◆ **Data shown**
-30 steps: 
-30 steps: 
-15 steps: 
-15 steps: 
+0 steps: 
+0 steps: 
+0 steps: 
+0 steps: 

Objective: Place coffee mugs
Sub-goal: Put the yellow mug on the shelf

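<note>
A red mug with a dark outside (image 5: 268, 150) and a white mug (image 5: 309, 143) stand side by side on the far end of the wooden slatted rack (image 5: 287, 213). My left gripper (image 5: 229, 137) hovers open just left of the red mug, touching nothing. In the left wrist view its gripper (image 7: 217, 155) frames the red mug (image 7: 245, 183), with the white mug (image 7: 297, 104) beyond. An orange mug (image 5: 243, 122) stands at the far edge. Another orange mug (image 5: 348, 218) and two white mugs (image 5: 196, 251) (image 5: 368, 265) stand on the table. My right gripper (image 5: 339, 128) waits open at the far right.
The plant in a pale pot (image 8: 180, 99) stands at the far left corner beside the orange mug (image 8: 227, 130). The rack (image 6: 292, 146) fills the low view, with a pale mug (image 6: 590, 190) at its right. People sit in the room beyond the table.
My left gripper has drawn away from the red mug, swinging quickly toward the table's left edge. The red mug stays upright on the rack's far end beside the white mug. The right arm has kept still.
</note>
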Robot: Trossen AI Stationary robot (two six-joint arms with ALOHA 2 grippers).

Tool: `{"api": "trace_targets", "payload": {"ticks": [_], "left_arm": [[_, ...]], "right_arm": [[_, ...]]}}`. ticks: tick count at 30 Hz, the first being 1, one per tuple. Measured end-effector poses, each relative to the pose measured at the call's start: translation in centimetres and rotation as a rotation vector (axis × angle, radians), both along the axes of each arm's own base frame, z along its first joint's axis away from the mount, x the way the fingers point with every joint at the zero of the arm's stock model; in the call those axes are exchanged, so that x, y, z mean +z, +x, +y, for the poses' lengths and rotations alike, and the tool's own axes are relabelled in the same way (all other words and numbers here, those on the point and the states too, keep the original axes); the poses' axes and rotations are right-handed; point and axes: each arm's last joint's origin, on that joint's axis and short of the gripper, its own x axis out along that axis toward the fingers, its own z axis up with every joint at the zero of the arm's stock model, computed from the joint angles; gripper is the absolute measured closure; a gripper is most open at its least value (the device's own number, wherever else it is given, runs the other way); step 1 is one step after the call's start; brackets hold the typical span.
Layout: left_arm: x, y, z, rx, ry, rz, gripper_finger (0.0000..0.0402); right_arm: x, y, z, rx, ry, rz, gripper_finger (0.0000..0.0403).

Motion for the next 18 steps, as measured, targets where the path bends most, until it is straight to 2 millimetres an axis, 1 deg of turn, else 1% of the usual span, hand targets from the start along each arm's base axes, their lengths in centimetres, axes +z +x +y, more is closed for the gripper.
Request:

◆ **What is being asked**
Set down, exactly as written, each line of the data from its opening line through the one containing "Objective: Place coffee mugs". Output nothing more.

◆ **Exercise answer**
-30 steps: 
-30 steps: 
-15 steps: 
-15 steps: 
+0 steps: 
+0 steps: 
+0 steps: 
+0 steps: 

Objective: Place coffee mugs

The exercise closes with this answer.